→ What you have to do: Beginning with the line containing "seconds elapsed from" and ending at the last line of the records, transcribe each line exactly. Do not include pictures.

→ Data excerpts:
══════════
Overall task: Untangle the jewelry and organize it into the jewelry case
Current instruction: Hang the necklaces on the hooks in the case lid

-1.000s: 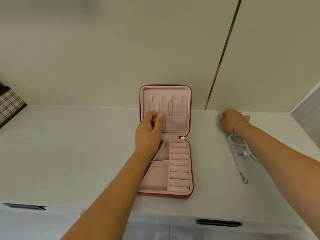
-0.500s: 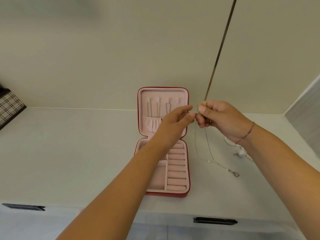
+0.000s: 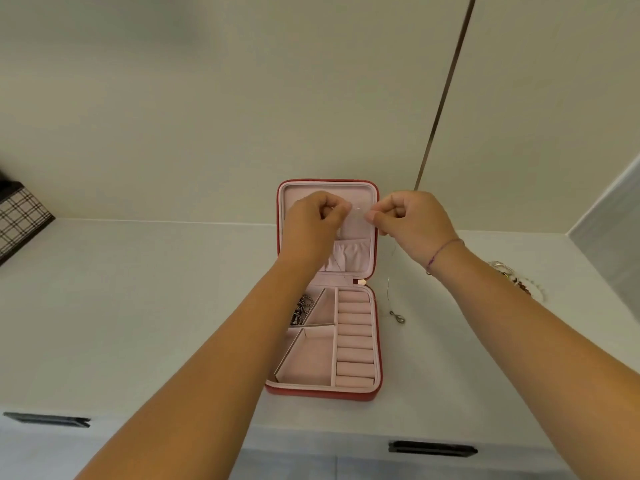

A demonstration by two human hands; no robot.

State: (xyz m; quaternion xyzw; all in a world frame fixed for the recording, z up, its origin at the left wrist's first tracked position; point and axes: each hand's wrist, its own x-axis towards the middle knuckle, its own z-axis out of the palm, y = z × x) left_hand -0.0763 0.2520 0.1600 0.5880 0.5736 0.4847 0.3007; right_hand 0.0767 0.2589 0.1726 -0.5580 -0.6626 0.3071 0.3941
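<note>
A red jewelry case with pink lining lies open on the white counter, its lid standing against the wall. My left hand and my right hand are raised in front of the lid, each pinching one end of a thin silver necklace. The chain stretches between my fingertips and hangs down from my right hand, its pendant touching the counter right of the case. A dark chain lies in the case's upper left compartment, partly hidden by my left forearm.
A pile of pearl and silver jewelry lies on the counter behind my right forearm. A plaid box stands at the far left. Two black drawer handles sit below the counter's front edge. A grey wall closes the right side.
My right hand lifted the thin necklace off the counter and brought it over to the case. My left hand left the lid pocket and took the chain's other end; both hands now hold it before the lid.
</note>
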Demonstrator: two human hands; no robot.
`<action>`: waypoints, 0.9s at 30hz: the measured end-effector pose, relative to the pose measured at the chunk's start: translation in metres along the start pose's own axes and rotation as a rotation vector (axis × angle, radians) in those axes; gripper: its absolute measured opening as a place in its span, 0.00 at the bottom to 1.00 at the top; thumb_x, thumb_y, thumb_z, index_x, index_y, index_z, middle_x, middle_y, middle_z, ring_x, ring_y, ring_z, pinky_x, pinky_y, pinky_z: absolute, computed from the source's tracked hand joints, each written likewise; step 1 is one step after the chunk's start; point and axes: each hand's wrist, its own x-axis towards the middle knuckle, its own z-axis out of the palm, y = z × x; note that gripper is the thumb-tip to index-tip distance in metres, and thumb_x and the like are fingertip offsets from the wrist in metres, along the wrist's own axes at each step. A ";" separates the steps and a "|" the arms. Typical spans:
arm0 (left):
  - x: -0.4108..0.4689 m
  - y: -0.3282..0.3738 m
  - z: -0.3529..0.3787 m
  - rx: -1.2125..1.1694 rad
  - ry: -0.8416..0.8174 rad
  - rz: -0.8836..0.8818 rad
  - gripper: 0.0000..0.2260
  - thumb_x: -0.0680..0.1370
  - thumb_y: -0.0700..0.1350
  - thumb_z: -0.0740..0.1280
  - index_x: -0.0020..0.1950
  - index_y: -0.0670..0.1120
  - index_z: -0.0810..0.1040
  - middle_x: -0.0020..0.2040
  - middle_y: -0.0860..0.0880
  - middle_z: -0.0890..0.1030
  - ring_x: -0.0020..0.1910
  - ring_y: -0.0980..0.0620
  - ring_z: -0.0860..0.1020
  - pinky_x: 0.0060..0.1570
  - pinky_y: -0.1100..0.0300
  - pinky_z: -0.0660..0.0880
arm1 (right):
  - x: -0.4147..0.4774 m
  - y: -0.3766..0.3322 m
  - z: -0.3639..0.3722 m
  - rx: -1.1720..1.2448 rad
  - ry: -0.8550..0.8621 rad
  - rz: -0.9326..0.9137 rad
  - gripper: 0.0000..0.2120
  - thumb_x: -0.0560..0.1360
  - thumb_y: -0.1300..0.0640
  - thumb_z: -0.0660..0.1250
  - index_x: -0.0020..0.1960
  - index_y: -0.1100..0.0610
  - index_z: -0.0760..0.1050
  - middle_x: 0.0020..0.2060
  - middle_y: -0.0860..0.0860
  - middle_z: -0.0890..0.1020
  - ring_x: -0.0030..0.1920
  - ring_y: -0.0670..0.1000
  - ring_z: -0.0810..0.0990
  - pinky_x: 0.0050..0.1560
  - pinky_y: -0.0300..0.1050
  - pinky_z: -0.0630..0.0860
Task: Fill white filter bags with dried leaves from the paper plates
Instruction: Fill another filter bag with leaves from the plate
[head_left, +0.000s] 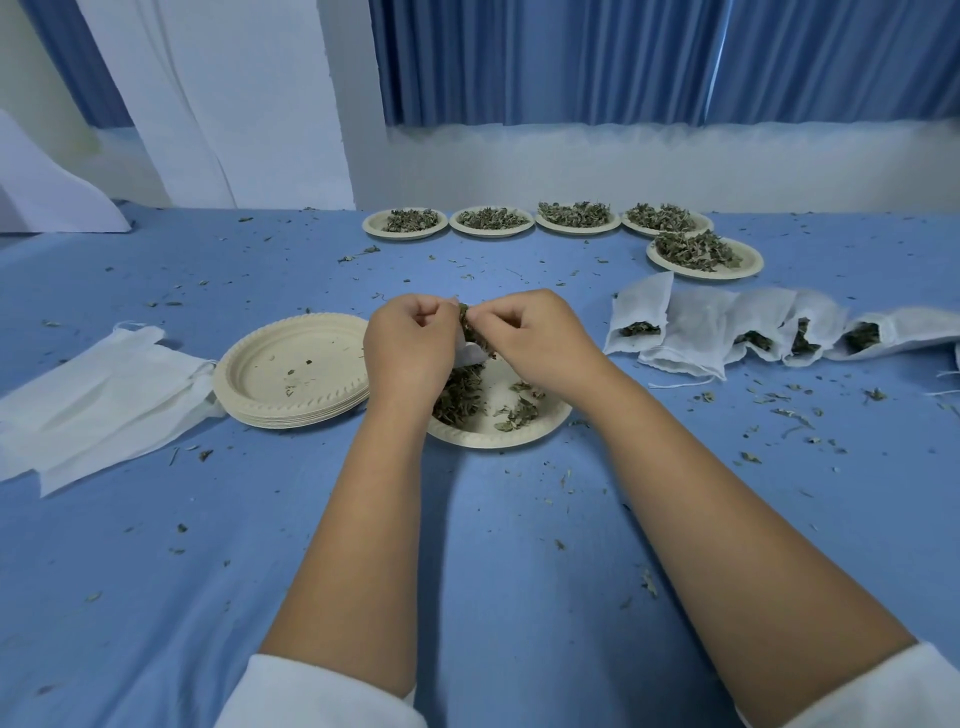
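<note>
My left hand (410, 348) and my right hand (545, 338) are raised together over a paper plate (540, 428) that carries loose dried leaves (460, 397). Between them is a white filter bag (470, 352), mostly hidden. My left hand pinches its edge. My right hand pinches a clump of dried leaves (470, 327) at the bag's mouth. Only a small white corner of the bag shows below the fingers.
A stack of empty paper plates (296, 371) sits to the left, with a pile of empty filter bags (98, 400) beyond it. Several filled bags (727, 332) lie to the right. Several plates of leaves (579, 215) line the far edge. Leaf crumbs litter the blue cloth.
</note>
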 end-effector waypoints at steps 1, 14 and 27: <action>-0.001 0.001 0.000 -0.009 -0.002 -0.001 0.08 0.77 0.43 0.66 0.39 0.44 0.81 0.25 0.58 0.77 0.25 0.65 0.76 0.33 0.70 0.70 | 0.000 0.000 0.001 0.010 0.019 0.006 0.17 0.79 0.57 0.65 0.32 0.49 0.80 0.24 0.50 0.75 0.28 0.49 0.67 0.31 0.42 0.66; 0.000 0.000 0.000 0.005 -0.025 0.018 0.06 0.77 0.45 0.67 0.40 0.50 0.81 0.29 0.56 0.79 0.30 0.61 0.75 0.38 0.63 0.72 | 0.004 0.004 0.002 0.245 0.063 0.165 0.11 0.78 0.62 0.64 0.43 0.51 0.82 0.39 0.47 0.84 0.41 0.44 0.81 0.45 0.38 0.78; -0.003 0.004 -0.001 -0.062 -0.057 0.023 0.09 0.78 0.42 0.66 0.39 0.50 0.80 0.25 0.57 0.77 0.23 0.61 0.76 0.27 0.71 0.68 | 0.000 0.002 0.001 0.338 0.150 0.126 0.08 0.70 0.70 0.73 0.40 0.58 0.78 0.36 0.54 0.83 0.36 0.51 0.81 0.46 0.50 0.82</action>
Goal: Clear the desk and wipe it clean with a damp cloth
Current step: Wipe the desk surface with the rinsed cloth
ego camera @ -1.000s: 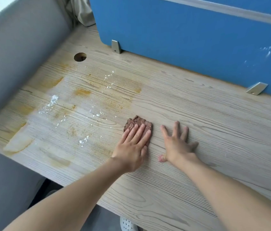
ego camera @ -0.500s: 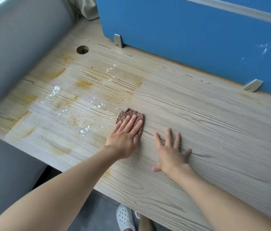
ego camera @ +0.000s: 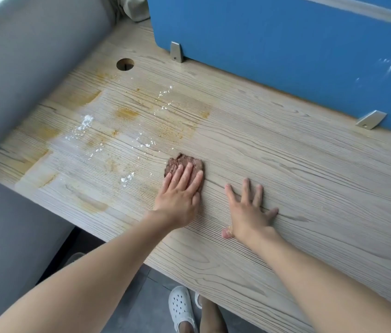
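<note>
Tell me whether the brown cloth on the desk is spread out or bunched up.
Bunched up: the cloth is a small crumpled wad under the straight fingers of the left hand.

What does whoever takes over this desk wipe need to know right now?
Left hand: fingers straight, pressing the brown cloth flat on the desk.
Right hand: flat on bare wood to the right of the cloth, holding nothing.
Done: no loose items show on the desk; the wood right of the cloth shows no stains.
Left: white powder and orange stains lie left of the cloth, unwiped. Wiping leftward is probably next.
</note>
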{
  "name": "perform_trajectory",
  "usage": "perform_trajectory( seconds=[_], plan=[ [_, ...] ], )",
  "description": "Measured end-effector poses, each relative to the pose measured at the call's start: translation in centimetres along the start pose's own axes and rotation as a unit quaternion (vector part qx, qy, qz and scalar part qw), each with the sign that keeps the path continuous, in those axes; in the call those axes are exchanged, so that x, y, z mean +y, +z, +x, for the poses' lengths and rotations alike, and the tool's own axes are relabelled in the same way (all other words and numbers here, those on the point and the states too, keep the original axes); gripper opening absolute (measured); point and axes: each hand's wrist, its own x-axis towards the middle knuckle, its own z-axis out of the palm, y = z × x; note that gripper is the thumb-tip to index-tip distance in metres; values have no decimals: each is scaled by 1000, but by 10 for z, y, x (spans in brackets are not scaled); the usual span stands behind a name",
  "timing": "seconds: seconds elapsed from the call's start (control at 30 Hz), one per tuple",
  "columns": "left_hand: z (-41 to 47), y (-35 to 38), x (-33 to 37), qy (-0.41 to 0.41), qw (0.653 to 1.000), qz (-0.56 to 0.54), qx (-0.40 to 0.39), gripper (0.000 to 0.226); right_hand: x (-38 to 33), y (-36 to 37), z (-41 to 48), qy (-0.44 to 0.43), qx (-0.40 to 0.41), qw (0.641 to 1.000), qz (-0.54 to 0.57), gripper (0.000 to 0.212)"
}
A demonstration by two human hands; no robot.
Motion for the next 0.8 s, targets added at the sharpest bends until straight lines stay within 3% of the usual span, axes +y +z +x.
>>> perform_trajectory(
  seconds=[0.13,0.33,0.57,0.7,0.8],
  plan=[
    [-26,8,-5,62,998,25,-8,56,-1,-1,-9,-19,10,1000,-2,122],
    [-12,5,-7,-13,1000,-15,6,57,-23,20,-30,-35,-35,999,16,127],
    [-39,11,-17,55,998,22,-14,55,-29,21,-32,-28,-23,999,-4,126],
    [-19,-1,-30,-19,999,-15,-25,57,-28,21,-31,-27,-24,999,-8,126],
    [-40,11,-13,11,1000,3,-22,59,-29,22,-31,-22,-24,999,-3,125]
  ],
)
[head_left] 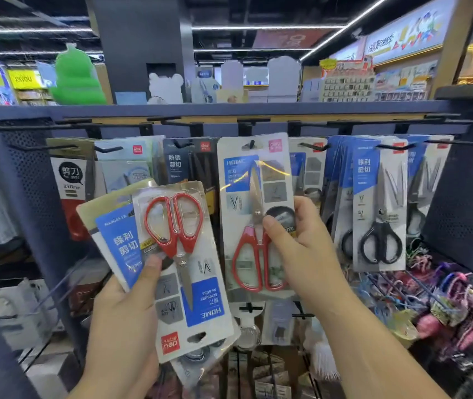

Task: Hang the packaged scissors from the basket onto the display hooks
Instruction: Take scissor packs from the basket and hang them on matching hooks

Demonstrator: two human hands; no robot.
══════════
→ Problem solution:
  "timing": "seconds: seconds elapsed from the call's start (control at 30 Hz), one per tuple",
  "columns": "left_hand: z (-41 to 47), y (-35 to 38), x (-33 to 37), qy (-0.41 to 0.41), qw (0.653 to 1.000), qz (-0.56 to 0.54), qx (-0.40 to 0.39), gripper (0.000 to 0.226); right_hand: x (-38 to 33), y (-36 to 37), z (-41 to 48), qy (-0.44 to 0.43), qx (-0.40 to 0.41), qw (0.641 to 1.000), qz (-0.54 to 0.57), gripper (0.000 to 0.212)"
}
A demonstration by two human hands; no robot.
Motion for the next 0.8 s, targets added at the sharpest bends until straight lines stay within 3% of the usual span, axes +y +z +x.
>>> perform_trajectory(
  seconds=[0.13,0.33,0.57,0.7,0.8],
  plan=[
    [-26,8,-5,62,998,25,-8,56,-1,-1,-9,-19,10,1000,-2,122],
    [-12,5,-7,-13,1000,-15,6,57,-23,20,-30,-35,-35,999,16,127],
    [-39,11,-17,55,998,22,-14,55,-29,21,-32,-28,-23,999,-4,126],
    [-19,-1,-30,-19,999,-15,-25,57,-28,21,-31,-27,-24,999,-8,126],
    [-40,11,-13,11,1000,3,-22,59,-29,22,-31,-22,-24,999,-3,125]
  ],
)
[head_left] 

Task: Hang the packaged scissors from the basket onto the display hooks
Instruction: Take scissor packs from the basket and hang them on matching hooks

Demonstrator: two human hands; no robot.

Nothing more belongs to the answer.